United States District Court, M.D. Pennsylvania

March 6, 2015

STEFAN KROL and DEANNA KROL, Plaintiffs (Judge Munley
v.
ALLSTATE INSURANCE COMPANY and ATUL K. AMIN, MD, PC, Defendants

MEMORANDUM

JAMES M. MUNLEY, District Judge.

Before the court for disposition is Plaintiffs Stefan Krol and Deanna Krol's (hereinafter "plaintiffs") motion to remand the instant matter to the Pike County Court of Common Pleas. (Doc. 3). The motion is fully briefed and ripe for disposition.

Background

This case arises from an automobile insurance policy plaintiffs purchased from Defendant Allstate Insurance Company (hereinafter "Allstate"). (Doc. 4-2, Ex. B, Compl. (hereinafter "Compl.") ¶ 5).

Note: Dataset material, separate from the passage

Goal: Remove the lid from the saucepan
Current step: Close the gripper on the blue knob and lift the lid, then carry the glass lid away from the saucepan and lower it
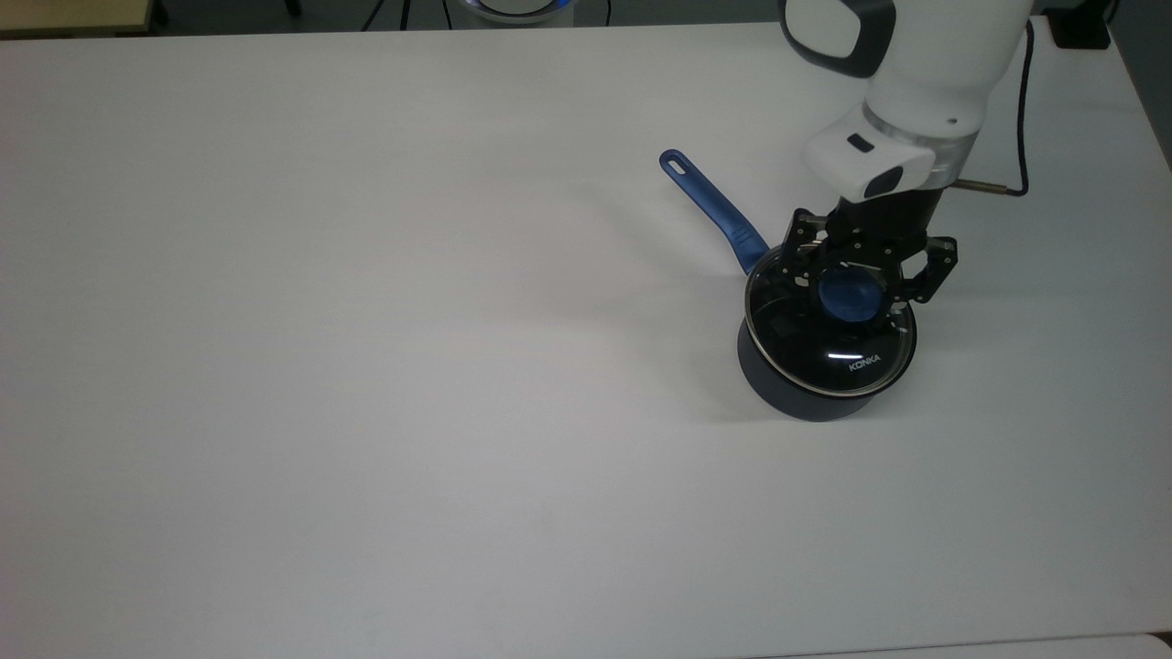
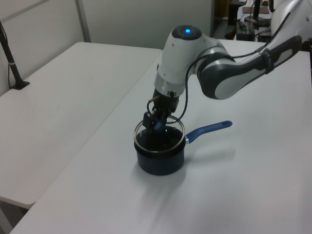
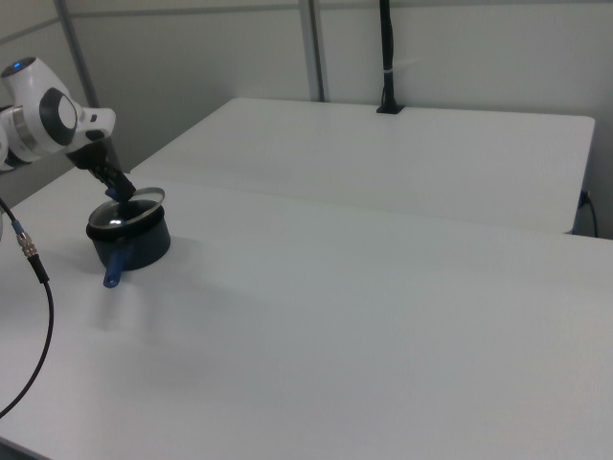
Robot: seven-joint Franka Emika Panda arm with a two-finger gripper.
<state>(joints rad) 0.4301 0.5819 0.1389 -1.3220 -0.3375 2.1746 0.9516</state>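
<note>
Now I pinch the lid's knob, lid tilting off the saucepan.
My gripper (image 1: 853, 291) clamps the blue knob; the lid (image 1: 831, 331) hangs tipped, one edge up, over the saucepan (image 2: 160, 158) near the table's (image 1: 366, 366) far right edge. If its low rim catches, the saucepan may drag or the knob slip.

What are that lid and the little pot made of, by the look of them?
The lid looks like clear glass with a thin shiny metal rim: it shows bright reflections. Its blue knob may be plastic. The saucepan looks like matte dark-coated metal, though that is a guess.
</note>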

On August 14, 2011, an uninsured driver rear-ended plaintiffs' motor vehicle causing significant injuries to Plaintiff Stefan Krol. (Id. ¶¶ 7-10, 47-48). Defendant Atul K. Amin, MD, PC (hereinafter "Dr. Amin") provided medical services and treatment to Plaintiff Stefan Krol. (Id. ¶ 11). Allstate, however refused to pay Dr. Amin's medical bills, asserting a peer review organization determined Stefan Krol's injuries were not causally related to the accident. (Id. ¶¶ 13, 22-26).

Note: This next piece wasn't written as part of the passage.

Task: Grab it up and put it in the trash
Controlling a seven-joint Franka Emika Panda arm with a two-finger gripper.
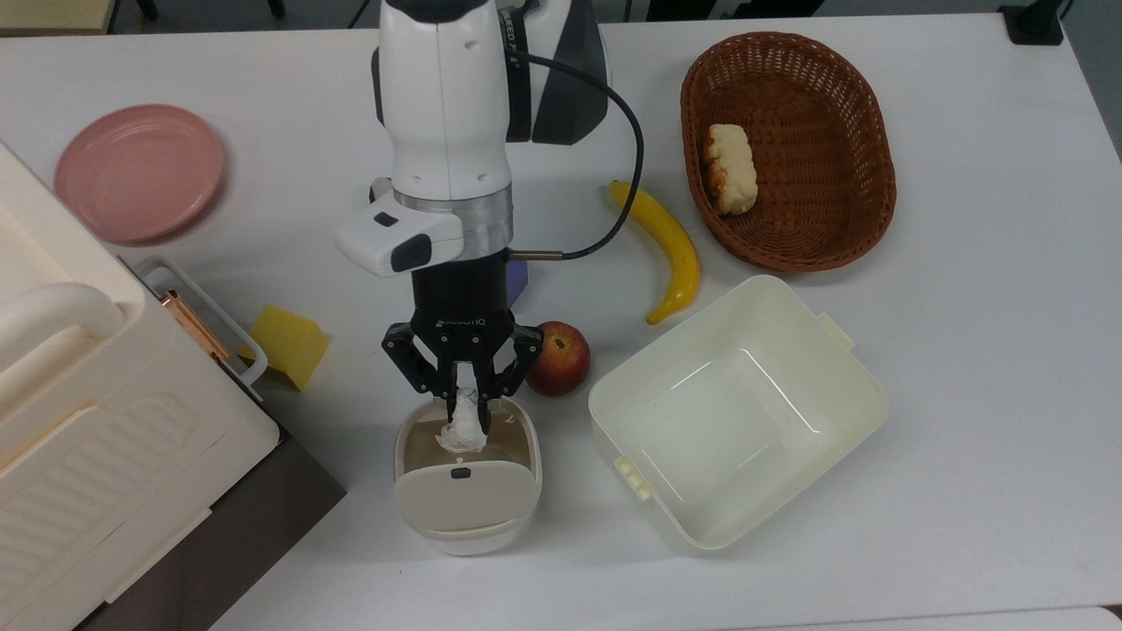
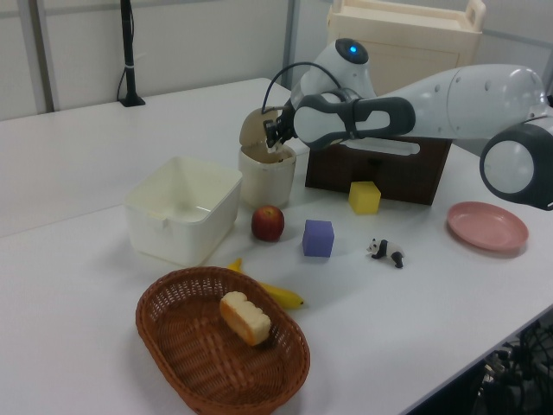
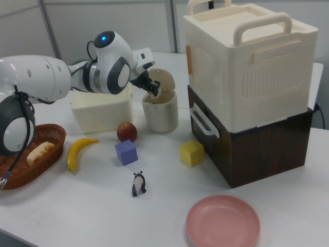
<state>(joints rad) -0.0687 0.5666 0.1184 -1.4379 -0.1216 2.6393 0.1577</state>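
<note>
The off-white crumpled paper lump (image 1: 463,428) hangs over the open mouth of the small cream bin (image 1: 417,514), held between the fingers of my gripper (image 1: 465,405), which is shut on it. The bin's flap lid (image 1: 465,496) with its small black mark stands tipped open. In the left view the gripper (image 2: 275,135) sits just above the bin (image 2: 263,177). In the right view the gripper (image 3: 152,88) is right over the bin (image 3: 160,116), in front of its raised lid (image 3: 165,80).
A red apple (image 1: 561,359) lies right beside the gripper. The large cream tub (image 1: 824,403) is to the top view's right, with a banana (image 1: 668,247) and a wicker basket (image 1: 868,123) beyond. A yellow block (image 1: 287,345), pink plate (image 1: 138,172), panda figurine (image 3: 138,183) and stacked boxes (image 3: 247,92) stand nearby.
</note>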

On September 20, 2013, Dr. Amin filed a lawsuit against Stefan Krol regarding the unpaid medical bills in the Northampton County Court of Common Please (hereinafter "Northampton County action") asserting breach of contract and unjust enrichment claims. (Doc. 9-1, Ex. C, Northampton Cnty. Compl.). Stefan Krol filed preliminary objections contending Pennsylvania's Motor Vehicle Financial Responsibility Law, 75 PA. CONS. STAT. § 1797(b)(7) (hereinafter "section 1797(b)(7)"), precludes Dr. Amin's claims.[1] (Doc. 7-2, Ex. E., Def. Amin Prelim. Objections ¶ 8). The Northampton County Court of Common Please denied the preliminary objections. (Doc. 8-1, Ex. B, order dated 3/11/14). On April 24, 2014, Stefan Kroll filed an answer and new matter in the Northampton County action (Doc. 8-1, Ex. C), averring section 1797(b)(7) precludes Dr. Amin's claims. (Id. at 23).

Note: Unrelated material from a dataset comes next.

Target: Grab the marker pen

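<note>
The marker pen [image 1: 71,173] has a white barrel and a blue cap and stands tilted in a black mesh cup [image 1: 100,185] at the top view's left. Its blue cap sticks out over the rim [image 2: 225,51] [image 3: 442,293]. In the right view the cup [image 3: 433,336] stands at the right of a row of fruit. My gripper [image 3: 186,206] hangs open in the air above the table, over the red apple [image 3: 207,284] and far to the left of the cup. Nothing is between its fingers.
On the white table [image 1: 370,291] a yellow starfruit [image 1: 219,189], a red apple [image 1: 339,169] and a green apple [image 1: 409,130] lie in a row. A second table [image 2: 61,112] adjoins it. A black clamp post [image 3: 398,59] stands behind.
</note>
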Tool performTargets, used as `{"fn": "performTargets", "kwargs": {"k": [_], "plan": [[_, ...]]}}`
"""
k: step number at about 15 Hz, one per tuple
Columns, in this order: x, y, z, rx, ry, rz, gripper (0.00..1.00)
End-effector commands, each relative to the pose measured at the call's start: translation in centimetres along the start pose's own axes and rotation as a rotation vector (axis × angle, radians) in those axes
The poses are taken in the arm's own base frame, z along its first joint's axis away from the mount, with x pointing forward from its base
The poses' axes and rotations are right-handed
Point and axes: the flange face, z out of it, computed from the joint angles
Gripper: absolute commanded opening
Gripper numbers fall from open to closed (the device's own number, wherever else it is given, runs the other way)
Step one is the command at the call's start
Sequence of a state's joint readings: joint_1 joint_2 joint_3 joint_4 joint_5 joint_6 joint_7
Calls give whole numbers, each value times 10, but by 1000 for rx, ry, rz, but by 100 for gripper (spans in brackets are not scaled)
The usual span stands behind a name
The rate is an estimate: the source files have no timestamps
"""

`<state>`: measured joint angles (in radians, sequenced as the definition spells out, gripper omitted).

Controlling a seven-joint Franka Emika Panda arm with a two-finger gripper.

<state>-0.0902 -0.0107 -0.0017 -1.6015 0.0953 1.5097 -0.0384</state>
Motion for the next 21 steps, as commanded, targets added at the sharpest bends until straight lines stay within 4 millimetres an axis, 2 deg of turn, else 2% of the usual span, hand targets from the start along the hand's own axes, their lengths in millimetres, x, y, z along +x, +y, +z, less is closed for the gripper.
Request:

Subsequent to the commencement of the Northampton County action, on August 13, 2014, plaintiffs initiated a lawsuit in the Pike County Court of Common Pleas (hereinafter "Pike County action") against Allstate and Dr. Amin. Plaintiffs assert breach of contract and bad faith claims against Allstate. (Compl. ¶¶ 18-55). Additionally, plaintiffs seek a declaration under Pennsylvania state law that section 1797(b)(7) precludes Dr. Amin's claims. (Id. ¶¶ 56-63).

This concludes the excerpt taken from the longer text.